Want me to keep up with AI for you? Well, that requires a lot of coffee. If you like what I do, please consider buying me a cup so I can stay awake and keep doing what I do 🙏
Cover Challenge 🎨
For next weeks cover I’m looking for water submissions! Reward is again $50 and a rare role in our Discord community which lets you vote in the finals. Rulebook can be found here and images can be submitted here.
News & Papers
3D
MeshLRM: Large Reconstruction Model for High-Quality Mesh
Adobe upgraded their LRM model and now supports high-quality mesh reconstruction. It’s called MeshLRM, requires four input images, and can generate meshes in less than one second. It also supports text-to-3D and single-image-to-3D generations by first generating the 4 base images.
Video2Game: Real-time, Interactive, Realistic and Browser-Compatible Environment from a Single Video
These high-quality assets need a home, don’t you think? Video2Game can automatically convert videos of real-world scenes into realistic and interactive game environments. You can play a demo game here.
LoopGaussian: Creating 3D Cinemagraph with Multi-view Images via Eulerian Motion Field
LoopGaussian can convert multi-view images of a stationary scene into authentic 3D cinemagraphs. The 3D cinemagraphs can be rendered from a novel viewpoint to obtain a natural seamless loopable video.
StyleCity: Large-Scale 3D Urban Scenes Stylization with Vision-and-Text Reference via Progressive Optimization
StyleCity can stylize a 3D textured mesh of a large-scale urban scene in a semantics-aware fashion and generate a harmonic omnidirectional sky background.
RefFusion: Reference Adapted Diffusion Models for 3D Scene Inpainting
RefFusion is a 3D scene inpainting method that can insert objects into a scene and outpaint it to complete it.
InFusion: Inpainting 3D Gaussians via Learning Depth Completion from Diffusion Prior
InFusion on the other hand can inpaint 3D Gaussian point clouds and meshes into a scene.

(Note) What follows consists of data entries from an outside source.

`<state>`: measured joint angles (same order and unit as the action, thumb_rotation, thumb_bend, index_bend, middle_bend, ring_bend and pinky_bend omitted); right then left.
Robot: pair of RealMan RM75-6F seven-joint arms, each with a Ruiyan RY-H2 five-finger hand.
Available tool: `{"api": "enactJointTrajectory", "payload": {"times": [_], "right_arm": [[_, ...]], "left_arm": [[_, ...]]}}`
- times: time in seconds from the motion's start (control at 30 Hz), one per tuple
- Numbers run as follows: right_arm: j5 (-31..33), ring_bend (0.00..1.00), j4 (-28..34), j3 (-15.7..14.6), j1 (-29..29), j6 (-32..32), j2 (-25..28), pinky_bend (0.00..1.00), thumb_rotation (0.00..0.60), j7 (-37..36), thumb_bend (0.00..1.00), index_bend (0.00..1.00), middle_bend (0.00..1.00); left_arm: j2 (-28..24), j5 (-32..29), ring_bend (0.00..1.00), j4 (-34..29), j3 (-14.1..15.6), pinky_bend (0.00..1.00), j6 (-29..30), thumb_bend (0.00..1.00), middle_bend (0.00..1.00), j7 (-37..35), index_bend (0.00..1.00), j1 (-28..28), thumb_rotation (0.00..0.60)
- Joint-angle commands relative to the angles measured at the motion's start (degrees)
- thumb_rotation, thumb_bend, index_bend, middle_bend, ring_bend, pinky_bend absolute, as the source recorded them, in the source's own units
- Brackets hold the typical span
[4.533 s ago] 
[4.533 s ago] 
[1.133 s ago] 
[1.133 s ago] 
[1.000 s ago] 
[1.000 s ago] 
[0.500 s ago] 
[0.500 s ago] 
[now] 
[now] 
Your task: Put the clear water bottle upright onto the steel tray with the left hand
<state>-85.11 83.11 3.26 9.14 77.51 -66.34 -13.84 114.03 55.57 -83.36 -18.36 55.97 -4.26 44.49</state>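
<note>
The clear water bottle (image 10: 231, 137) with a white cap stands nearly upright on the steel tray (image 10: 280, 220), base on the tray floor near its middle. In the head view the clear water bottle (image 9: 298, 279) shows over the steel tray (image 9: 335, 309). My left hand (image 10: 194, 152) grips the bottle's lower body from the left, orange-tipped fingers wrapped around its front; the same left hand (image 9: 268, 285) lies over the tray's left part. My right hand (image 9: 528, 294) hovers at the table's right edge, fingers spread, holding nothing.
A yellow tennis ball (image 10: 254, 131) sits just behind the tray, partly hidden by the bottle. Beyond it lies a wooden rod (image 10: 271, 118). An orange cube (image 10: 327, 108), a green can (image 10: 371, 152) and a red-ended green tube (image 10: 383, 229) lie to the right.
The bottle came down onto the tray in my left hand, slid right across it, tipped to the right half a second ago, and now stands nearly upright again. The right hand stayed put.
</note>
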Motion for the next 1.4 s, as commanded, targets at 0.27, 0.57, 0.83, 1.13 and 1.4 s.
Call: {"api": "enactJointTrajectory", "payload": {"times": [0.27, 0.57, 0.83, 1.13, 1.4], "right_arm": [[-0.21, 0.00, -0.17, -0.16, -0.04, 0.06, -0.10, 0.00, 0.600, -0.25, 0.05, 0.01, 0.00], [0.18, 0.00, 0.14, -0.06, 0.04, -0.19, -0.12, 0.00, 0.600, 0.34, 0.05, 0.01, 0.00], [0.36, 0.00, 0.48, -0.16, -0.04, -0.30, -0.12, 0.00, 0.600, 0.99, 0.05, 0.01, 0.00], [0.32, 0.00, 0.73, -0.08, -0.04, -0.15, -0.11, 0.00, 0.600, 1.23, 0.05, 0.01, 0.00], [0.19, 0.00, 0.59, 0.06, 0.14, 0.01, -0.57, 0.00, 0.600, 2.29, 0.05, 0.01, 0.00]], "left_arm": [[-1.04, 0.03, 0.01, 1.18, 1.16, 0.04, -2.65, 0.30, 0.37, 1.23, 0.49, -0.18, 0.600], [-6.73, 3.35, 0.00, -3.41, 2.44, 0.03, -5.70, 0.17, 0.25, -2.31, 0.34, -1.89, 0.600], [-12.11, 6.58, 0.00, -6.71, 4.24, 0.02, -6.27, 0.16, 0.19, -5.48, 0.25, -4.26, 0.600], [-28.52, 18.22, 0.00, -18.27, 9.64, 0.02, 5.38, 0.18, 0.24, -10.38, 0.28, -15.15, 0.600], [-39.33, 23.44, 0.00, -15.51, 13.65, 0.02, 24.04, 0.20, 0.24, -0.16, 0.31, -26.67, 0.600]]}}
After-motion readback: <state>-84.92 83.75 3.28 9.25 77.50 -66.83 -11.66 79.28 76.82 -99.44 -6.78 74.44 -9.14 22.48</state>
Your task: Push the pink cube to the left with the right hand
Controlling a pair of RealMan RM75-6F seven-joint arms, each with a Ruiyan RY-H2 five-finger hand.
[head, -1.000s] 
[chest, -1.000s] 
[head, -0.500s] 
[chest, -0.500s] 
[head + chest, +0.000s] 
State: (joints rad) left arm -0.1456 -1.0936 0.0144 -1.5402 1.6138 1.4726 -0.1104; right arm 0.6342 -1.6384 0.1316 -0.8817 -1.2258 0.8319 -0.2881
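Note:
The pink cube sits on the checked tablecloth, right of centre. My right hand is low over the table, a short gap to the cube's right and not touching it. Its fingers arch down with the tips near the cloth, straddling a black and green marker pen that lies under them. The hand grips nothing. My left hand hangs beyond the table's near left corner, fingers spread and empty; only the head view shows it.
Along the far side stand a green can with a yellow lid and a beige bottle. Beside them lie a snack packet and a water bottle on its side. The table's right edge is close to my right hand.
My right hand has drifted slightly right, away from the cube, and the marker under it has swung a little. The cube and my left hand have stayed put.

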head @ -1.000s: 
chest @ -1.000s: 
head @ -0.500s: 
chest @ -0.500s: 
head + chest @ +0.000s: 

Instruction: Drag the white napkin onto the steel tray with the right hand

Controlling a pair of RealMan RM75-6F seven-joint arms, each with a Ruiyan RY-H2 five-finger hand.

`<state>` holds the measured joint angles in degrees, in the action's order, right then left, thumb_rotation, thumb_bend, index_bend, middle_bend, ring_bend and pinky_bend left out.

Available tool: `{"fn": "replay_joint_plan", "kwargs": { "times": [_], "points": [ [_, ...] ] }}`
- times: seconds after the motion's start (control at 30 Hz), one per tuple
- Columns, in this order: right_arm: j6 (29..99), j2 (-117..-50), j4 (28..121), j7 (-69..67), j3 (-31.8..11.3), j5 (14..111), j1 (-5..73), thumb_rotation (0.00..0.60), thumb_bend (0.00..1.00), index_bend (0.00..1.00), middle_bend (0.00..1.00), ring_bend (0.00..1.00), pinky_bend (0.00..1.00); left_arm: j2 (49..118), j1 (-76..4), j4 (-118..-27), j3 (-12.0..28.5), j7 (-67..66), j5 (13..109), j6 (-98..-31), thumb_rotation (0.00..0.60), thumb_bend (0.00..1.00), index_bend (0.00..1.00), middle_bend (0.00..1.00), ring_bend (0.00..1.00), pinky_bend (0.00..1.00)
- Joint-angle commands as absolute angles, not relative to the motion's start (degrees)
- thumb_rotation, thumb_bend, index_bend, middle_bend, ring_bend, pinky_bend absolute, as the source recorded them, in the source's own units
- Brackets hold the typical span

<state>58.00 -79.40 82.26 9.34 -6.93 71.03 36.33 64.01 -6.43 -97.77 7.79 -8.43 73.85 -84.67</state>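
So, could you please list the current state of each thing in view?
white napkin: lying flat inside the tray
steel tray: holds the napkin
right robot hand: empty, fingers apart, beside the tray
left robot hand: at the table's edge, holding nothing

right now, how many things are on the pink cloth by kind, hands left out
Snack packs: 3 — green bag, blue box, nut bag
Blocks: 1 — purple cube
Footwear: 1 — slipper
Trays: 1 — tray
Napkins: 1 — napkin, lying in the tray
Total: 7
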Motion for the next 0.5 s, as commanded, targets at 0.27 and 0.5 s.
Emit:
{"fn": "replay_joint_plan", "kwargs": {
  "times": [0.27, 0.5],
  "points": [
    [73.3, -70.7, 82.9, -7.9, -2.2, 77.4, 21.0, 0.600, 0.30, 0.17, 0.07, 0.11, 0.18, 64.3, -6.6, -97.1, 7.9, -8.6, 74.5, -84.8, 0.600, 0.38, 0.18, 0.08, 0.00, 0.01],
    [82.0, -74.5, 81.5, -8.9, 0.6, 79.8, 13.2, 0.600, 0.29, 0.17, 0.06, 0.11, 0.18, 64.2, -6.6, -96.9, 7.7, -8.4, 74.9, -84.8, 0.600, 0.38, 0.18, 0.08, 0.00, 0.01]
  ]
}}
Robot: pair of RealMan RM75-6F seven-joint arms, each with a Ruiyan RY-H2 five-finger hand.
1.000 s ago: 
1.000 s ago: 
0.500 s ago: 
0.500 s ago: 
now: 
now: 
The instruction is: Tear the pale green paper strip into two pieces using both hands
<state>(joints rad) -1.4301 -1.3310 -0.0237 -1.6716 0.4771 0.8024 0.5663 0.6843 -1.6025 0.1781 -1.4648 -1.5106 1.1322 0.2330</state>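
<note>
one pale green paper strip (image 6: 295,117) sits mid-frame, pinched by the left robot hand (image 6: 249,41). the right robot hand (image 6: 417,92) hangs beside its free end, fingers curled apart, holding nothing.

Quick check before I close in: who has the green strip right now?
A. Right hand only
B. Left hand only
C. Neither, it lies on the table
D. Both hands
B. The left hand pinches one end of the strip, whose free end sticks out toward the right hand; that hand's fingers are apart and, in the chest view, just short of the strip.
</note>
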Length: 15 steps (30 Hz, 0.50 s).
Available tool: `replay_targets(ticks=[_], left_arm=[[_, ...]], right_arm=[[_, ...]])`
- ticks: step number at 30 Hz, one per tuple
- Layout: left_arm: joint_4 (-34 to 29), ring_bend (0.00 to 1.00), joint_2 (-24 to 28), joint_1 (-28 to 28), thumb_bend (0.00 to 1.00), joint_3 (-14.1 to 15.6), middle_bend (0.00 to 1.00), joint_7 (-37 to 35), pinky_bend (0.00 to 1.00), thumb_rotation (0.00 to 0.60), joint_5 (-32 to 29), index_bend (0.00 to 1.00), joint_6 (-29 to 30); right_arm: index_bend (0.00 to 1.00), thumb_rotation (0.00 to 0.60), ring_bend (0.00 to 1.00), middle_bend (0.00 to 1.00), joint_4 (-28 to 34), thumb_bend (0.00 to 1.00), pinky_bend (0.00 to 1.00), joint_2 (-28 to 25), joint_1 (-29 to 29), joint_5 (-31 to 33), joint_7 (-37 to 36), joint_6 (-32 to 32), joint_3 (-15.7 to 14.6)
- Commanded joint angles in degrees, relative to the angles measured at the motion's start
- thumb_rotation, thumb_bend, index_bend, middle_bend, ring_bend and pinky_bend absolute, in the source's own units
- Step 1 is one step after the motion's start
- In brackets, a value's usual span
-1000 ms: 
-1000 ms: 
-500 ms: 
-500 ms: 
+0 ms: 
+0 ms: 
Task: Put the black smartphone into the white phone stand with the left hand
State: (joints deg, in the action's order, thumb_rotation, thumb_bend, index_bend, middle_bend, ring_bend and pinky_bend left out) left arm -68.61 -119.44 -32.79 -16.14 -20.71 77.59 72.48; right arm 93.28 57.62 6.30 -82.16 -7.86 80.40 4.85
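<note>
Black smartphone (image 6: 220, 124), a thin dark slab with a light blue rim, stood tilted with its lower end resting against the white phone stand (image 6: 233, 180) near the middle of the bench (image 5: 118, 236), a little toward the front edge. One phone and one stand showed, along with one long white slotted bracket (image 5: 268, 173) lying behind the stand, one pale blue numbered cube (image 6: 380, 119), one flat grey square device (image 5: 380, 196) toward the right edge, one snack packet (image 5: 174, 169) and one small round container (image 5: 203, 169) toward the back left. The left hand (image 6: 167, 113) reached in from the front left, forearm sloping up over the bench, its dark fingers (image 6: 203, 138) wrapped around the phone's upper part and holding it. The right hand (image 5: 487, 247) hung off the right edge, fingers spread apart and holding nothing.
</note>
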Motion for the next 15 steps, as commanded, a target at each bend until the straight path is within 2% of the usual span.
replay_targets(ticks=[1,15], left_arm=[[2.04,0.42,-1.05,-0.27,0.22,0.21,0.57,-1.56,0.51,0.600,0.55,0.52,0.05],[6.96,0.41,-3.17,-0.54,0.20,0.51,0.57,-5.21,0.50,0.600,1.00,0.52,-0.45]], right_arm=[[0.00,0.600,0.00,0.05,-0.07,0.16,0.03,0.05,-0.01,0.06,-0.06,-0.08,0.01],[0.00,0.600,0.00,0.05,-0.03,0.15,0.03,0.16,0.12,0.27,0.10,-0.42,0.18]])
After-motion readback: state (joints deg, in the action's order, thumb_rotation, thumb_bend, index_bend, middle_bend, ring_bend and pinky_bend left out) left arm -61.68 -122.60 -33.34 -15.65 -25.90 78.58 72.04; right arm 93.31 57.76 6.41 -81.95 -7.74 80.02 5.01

This can be used for texture editing, object insertion, and object completion through editing a single image.
REACTO: Reconstructing Articulated Objects from a Single Video
REACTO can reconstruct articulated 3D objects by capturing the motion and shape of objects with flexible deformation from a single video.
DG-Mesh: Consistent Mesh Reconstruction from Monocular Videos
DG-Mesh is able to reconstruct high-quality and time-consistent 3D meshes from a single video. The method is also able to track the mesh vertices over time, which enables texture editing on dynamic objects.
Motion
in2IN: Leveraging individual Information to Generate Human INteractions
in2IN is a motion generation model that factors in both the overall interaction’s textual description and individual action descriptions of each person involved. This enhances motion diversity and enables better control over each person’s actions while preserving interaction coherence.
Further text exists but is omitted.